Look through the data below and return each line where "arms" appears.

[Opening Input data section]

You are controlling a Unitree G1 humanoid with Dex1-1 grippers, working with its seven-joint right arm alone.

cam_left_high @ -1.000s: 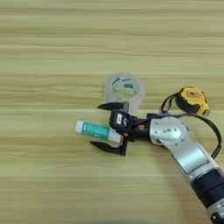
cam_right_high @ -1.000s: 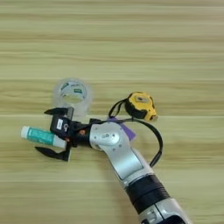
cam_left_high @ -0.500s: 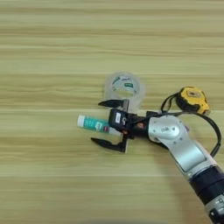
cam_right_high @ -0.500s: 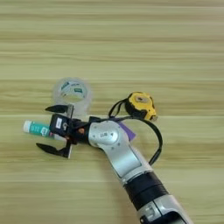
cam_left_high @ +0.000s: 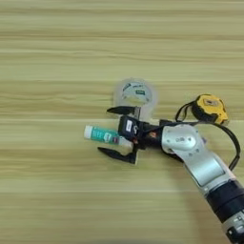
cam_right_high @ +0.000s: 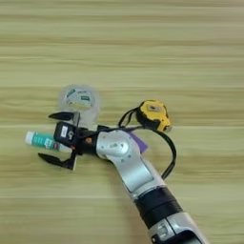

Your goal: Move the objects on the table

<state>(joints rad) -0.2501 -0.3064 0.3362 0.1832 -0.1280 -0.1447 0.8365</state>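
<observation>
So the right gripper [cam_left_high: 110, 132] has its black fingers [cam_left_high: 116, 155] spread wide around the glue stick [cam_left_high: 101, 135], not clamped on it. Stick lies flat mid-surface [cam_left_high: 57, 57], tape roll [cam_left_high: 135, 93] just behind, tape measure [cam_left_high: 209, 107] off toward the right edge.
</observation>
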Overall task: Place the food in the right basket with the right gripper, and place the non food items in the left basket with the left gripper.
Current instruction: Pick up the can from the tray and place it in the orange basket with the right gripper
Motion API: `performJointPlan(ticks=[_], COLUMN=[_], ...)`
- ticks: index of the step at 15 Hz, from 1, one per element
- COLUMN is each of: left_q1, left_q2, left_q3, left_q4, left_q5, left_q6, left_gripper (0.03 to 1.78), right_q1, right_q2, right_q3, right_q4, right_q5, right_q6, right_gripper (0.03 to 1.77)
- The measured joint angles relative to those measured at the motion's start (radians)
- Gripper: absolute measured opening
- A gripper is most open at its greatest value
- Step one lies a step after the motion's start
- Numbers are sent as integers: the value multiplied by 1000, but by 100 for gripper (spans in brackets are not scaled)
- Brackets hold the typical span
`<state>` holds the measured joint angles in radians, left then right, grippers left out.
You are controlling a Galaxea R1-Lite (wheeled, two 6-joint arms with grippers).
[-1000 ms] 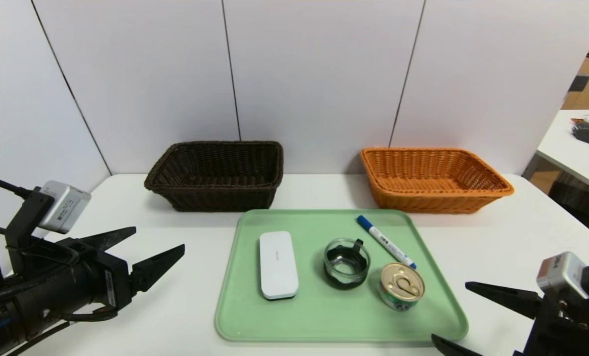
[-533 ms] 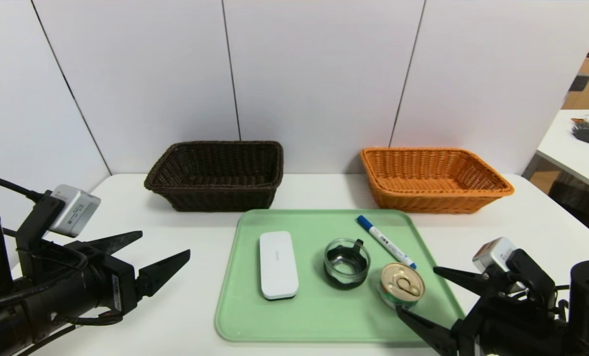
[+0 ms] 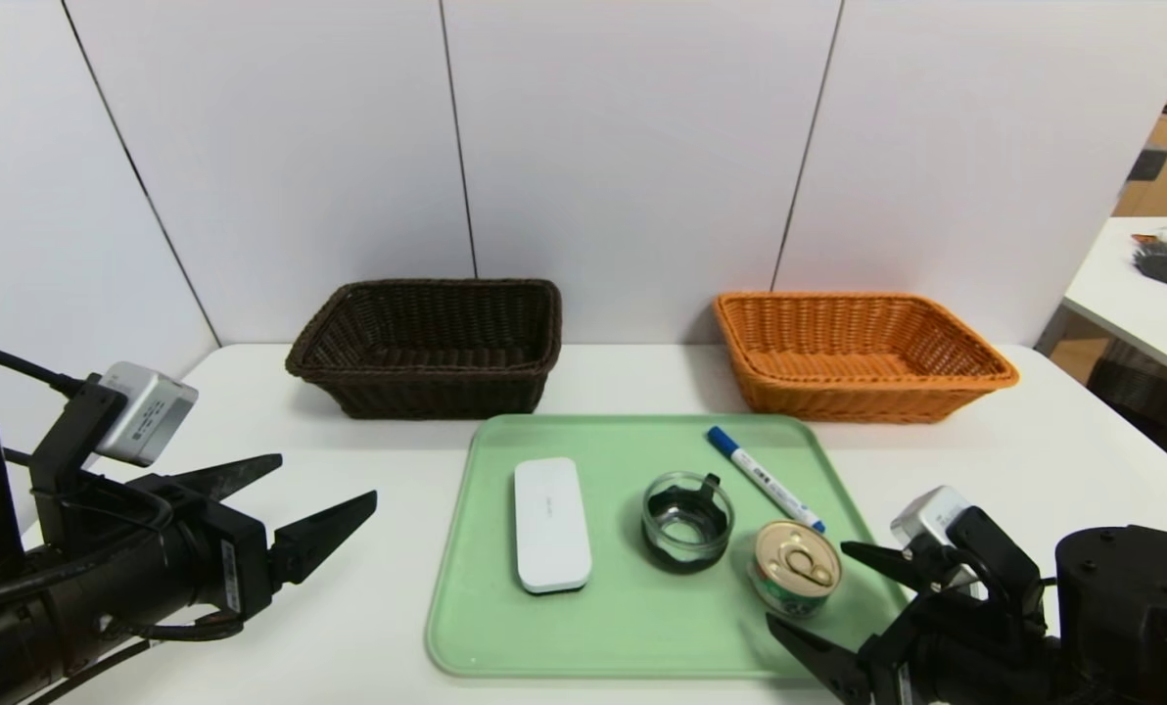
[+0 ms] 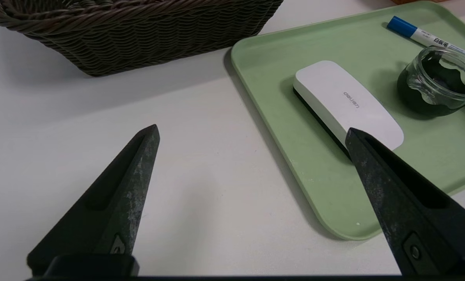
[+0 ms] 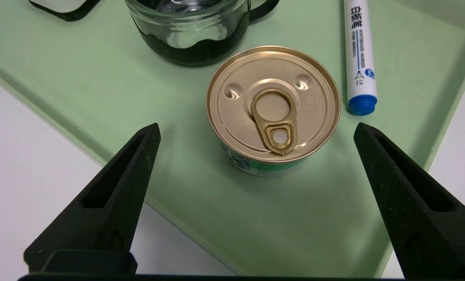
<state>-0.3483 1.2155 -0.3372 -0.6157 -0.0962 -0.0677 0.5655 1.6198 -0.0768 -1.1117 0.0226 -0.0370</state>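
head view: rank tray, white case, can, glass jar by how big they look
1. tray
2. white case
3. can and glass jar: they look about alike, so no ranking between them.

Left gripper (image 3: 300, 509): black, two pointed triangular fingers, scuffed grey along edges | wrist: small silver-grey box, black bracket, black cables, white label strip | Right gripper (image 3: 833, 612): black, matching triangular fingers with recessed slots | wrist: silver-grey box, round black housing with small screws
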Motion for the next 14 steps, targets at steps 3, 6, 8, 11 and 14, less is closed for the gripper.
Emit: performJointPlan(ticks=[3,6,8,11,14], left_q1=[0,0,0,0,0], left_q2=[0,0,0,0,0], left_q3=[1,5,6,5,6], left_q4=[0,0,0,0,0], left_q5=[0,0,0,0,0], left_q6=[0,-1,-1,-1,-2], left_gripper=[169,169,169,169,169], right_q1=[0,0,0,1,2], right_q2=[12,35,69,158,234], right_q3=[0,-1,-1,26,67], right_q4=[-1,-22,-77,-227,-371], right_q5=[-1,0,0,-7,-23], right_q6=[1,9,15,14,17], right_gripper=[171,171,171,171,171])
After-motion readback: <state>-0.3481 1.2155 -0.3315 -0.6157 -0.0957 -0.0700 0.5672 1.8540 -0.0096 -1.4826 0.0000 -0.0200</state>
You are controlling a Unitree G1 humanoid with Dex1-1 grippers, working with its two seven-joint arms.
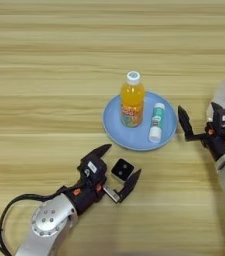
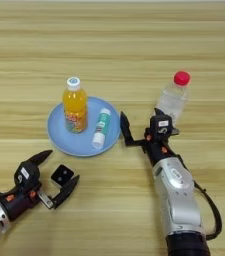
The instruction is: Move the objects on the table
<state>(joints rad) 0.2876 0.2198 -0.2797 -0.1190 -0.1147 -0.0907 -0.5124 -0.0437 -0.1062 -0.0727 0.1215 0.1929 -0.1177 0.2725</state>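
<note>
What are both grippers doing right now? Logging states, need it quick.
Left gripper: open, fingers either side of the black cube, not gripping.
Right gripper: open, holding nothing, between plate and clear bottle.

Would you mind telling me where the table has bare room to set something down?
The table is bare across the whole far half beyond the orange-juice bottle and left of the plate. It is crowded near the plate: the left gripper straddles the black cube, and the right gripper stands between the plate and the clear bottle.
</note>
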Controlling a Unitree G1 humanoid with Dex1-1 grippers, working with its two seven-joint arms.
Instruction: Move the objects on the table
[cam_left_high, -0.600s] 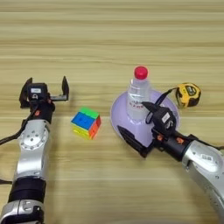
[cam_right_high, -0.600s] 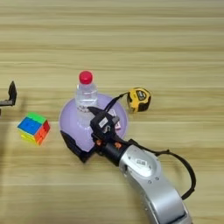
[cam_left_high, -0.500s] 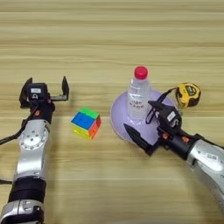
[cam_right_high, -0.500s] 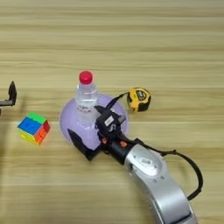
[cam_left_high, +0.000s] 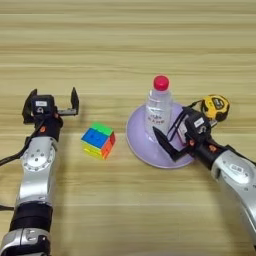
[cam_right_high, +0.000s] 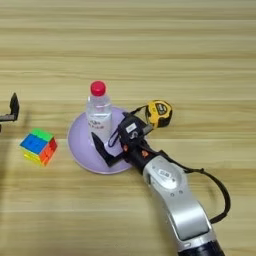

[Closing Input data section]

# Written solution
You are controlling a Galaxea R1-Lite (wheeled, two 6-joint arms with grippers).
You are controlling a Unitree G1 humanoid with Dex1-1 grippers, working with its two seven-joint arms.
Controlling a Unitree G1 humanoid with Dex1-1 grippers, working with its two seven-joint arms.

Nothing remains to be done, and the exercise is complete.